▶ How to complete this task:
The answer is to be an exact copy of the lines below running from the line with "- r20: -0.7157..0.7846" down to the line with "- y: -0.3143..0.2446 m", both ends included, and nothing more.

▶ Recorded data:
━━━━

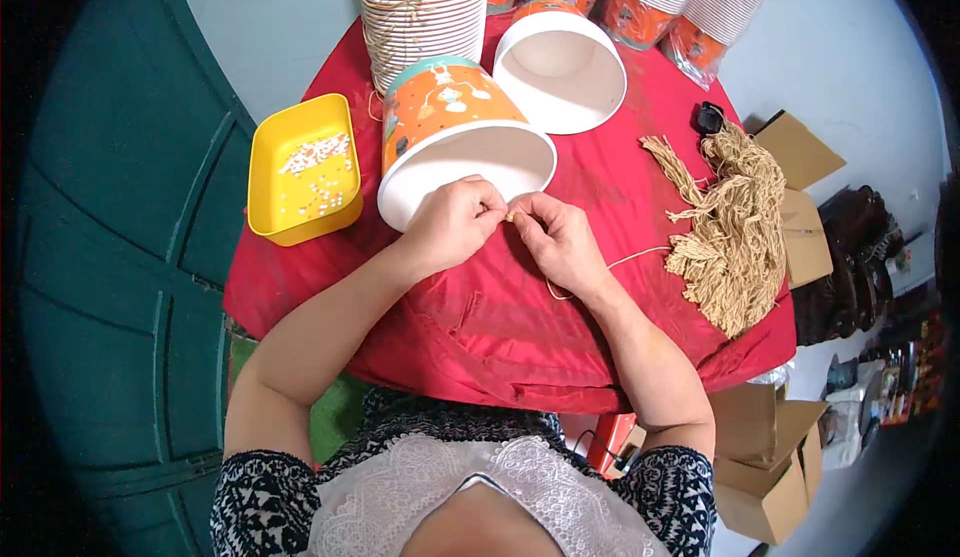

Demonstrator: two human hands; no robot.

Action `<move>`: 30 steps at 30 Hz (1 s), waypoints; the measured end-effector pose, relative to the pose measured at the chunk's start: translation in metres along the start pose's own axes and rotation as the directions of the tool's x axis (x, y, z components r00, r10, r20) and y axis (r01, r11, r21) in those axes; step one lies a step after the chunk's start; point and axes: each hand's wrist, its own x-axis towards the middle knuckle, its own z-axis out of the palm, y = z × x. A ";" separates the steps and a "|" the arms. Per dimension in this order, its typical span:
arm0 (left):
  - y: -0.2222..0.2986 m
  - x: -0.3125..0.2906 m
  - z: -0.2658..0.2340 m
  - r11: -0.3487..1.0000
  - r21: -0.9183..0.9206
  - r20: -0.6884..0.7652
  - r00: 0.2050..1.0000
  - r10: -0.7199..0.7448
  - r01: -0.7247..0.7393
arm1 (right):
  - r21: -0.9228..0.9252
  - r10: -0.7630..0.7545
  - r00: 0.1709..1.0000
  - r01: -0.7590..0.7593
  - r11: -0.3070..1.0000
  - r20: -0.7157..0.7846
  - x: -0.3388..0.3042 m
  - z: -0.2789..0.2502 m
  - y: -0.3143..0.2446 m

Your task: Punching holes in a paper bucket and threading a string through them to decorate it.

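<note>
In the head view we count two hands, two buckets lying on their sides with the mouths toward us, one yellow box (310, 229) with many small white pieces (318, 154), one tan cord bundle (735, 222) and, at the back, one tall stack of buckets (425, 7) with more stacks to its right. The left hand (458, 219) and the right hand (560, 242) are both narrow, fingertips meeting, and they pinch a small bit of thin cord (640, 255), which runs out rightward toward the bundle. The orange front bucket (450, 102) is just beyond the left hand, its rim partly behind it; the second bucket (560, 72) lies farther back. Between the right hand and the bundle we see a stretch of red cloth (480, 347), and its near edge passes below the forearms
</note>
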 end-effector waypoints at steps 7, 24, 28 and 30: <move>-0.001 0.001 -0.002 0.997 -0.066 0.075 0.997 -0.025 0.030 | -0.051 0.014 1.000 -0.016 0.999 -0.028 0.000 0.001 -0.004; -0.009 0.003 -0.003 0.995 -0.093 0.049 0.998 0.027 -0.022 | -0.102 -0.047 0.997 0.040 0.994 -0.069 -0.001 0.005 -0.007; 0.013 0.001 -0.007 0.996 0.003 0.067 0.994 -0.085 0.085 | -0.091 -0.024 0.999 0.021 0.996 -0.037 0.000 0.002 -0.008; 0.014 0.000 -0.006 0.994 0.069 0.028 0.996 -0.088 0.086 | -0.061 -0.013 1.000 0.012 0.998 -0.006 0.001 0.001 -0.006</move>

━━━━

▶ Problem solution:
  - r20: -0.7157..0.7846
  - x: -0.3388..0.3042 m
  - z: -0.2789..0.2502 m
  - y: -0.3143..0.2446 m

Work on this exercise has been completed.